#### [Exercise details]
Look for the line that has "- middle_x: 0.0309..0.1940" in the material below; please repeat it and every line after it, exactly, up to and including the line that has "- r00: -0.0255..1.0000", and nothing else.

#### [Data extract]

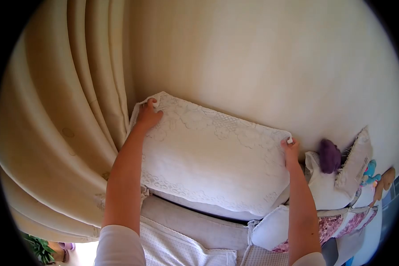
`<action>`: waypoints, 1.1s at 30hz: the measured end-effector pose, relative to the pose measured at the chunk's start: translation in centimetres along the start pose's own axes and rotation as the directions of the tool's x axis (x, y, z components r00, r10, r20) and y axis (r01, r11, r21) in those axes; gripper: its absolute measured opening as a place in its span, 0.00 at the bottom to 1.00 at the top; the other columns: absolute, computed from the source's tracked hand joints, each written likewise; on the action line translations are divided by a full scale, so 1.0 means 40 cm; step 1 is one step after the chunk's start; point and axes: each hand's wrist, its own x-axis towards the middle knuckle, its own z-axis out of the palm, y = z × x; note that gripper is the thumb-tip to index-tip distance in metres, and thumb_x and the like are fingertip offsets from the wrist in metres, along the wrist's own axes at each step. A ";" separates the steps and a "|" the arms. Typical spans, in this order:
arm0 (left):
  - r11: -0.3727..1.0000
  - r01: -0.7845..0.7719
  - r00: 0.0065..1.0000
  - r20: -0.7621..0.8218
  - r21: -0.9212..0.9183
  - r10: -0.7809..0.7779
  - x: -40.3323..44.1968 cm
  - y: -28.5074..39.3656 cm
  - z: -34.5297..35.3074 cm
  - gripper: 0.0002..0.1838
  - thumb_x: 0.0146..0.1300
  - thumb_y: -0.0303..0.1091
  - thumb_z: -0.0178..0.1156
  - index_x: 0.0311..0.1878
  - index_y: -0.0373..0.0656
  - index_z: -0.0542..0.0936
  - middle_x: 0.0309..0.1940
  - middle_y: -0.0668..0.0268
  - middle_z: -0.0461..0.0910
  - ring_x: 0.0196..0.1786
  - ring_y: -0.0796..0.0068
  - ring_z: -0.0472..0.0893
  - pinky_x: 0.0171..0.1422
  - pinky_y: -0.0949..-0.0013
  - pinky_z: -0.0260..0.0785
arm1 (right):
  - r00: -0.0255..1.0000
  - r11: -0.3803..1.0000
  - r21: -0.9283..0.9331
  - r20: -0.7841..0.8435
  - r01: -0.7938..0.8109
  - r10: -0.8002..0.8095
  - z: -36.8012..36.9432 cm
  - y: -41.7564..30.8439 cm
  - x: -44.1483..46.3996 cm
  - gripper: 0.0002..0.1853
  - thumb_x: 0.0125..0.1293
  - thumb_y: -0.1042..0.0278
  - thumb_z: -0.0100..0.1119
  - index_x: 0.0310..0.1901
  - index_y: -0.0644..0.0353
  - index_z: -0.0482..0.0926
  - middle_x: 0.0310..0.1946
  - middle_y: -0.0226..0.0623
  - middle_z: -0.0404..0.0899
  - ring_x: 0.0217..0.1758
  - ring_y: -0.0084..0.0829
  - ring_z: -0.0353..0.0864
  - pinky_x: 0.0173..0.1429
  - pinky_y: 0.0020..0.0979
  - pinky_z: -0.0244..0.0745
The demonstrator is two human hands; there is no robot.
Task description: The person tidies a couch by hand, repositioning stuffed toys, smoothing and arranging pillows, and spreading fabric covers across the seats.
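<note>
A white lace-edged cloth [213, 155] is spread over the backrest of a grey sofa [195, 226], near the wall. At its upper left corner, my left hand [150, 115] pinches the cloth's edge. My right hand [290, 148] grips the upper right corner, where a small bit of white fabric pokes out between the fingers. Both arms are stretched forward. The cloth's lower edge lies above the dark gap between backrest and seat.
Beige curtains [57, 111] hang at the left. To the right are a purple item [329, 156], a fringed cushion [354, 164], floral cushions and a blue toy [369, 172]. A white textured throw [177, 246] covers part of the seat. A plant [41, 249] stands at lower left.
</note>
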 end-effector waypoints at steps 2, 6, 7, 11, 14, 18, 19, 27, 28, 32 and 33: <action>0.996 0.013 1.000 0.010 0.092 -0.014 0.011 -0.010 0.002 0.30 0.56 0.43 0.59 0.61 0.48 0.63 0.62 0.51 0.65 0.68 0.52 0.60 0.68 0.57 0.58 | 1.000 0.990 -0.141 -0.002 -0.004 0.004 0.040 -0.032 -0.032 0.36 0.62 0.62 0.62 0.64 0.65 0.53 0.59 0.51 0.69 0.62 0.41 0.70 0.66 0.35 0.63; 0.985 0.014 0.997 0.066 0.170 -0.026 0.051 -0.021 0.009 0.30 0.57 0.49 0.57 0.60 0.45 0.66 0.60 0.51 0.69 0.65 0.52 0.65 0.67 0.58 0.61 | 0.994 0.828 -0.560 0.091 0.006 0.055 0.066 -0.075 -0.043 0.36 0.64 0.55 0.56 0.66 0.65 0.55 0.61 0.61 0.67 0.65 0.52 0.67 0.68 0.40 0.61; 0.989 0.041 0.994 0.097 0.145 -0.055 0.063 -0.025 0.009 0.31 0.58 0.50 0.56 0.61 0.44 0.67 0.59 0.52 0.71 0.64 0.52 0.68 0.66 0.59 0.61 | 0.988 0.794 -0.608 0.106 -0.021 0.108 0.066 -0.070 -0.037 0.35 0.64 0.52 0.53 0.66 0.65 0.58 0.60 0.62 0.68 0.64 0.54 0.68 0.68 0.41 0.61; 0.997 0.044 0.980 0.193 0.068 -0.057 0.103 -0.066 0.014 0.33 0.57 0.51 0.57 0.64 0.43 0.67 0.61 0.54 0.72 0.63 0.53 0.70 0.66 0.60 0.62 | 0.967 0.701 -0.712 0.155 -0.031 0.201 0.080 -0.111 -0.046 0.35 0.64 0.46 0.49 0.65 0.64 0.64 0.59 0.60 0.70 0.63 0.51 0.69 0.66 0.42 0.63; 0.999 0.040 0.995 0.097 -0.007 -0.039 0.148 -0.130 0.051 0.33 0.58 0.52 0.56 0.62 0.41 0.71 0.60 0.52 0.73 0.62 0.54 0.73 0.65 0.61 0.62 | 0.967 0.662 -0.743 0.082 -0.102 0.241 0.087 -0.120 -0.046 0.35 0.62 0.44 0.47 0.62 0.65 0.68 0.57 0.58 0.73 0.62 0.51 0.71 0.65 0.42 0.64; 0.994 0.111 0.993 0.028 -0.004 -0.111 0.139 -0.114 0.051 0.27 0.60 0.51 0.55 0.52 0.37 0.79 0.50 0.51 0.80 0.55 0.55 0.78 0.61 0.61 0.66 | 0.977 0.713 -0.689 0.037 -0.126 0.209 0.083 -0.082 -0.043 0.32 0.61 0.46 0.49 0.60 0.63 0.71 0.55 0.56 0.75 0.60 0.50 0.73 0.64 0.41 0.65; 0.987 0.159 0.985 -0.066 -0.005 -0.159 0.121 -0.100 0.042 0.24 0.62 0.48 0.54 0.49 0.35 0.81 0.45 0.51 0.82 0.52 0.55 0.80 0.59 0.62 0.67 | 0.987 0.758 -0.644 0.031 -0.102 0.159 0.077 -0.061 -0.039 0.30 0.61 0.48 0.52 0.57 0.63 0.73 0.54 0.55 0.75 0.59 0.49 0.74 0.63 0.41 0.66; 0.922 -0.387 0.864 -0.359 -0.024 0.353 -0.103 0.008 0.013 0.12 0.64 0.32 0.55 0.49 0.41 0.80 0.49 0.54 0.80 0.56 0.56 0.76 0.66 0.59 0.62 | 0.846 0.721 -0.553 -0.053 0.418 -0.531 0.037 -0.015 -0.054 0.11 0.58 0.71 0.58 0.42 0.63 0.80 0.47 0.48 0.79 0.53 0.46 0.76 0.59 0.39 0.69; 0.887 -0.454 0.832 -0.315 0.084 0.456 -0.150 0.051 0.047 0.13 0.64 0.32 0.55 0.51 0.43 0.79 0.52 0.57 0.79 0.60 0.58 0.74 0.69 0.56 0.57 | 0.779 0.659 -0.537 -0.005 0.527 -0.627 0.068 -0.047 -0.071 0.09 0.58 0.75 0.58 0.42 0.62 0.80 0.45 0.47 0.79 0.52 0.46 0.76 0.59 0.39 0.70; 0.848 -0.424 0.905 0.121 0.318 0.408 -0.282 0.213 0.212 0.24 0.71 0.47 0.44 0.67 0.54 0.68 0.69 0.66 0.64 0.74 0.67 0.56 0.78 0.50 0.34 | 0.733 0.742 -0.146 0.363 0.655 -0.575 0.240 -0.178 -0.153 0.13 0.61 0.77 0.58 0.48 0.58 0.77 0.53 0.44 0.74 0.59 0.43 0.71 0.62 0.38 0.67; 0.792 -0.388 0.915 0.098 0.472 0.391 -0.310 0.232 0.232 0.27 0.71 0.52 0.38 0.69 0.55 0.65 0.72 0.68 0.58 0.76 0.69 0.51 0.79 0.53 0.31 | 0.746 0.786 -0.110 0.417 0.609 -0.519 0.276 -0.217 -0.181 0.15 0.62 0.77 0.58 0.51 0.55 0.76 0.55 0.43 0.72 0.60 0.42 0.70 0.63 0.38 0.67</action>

#### [Response]
  - middle_x: 0.0309..0.1940
  - middle_y: -0.0668..0.0268
  - middle_z: -0.0461..0.0910
  - ring_x: 0.0196..0.1786
  - ring_y: -0.0796..0.0068
  - ring_z: -0.0472..0.0893
  - pinky_x: 0.0171..0.1422
  - pinky_y: -0.0949..-0.0013
  - pinky_z: -0.0260..0.0785
arm1 (right):
  - r00: -0.0255..1.0000

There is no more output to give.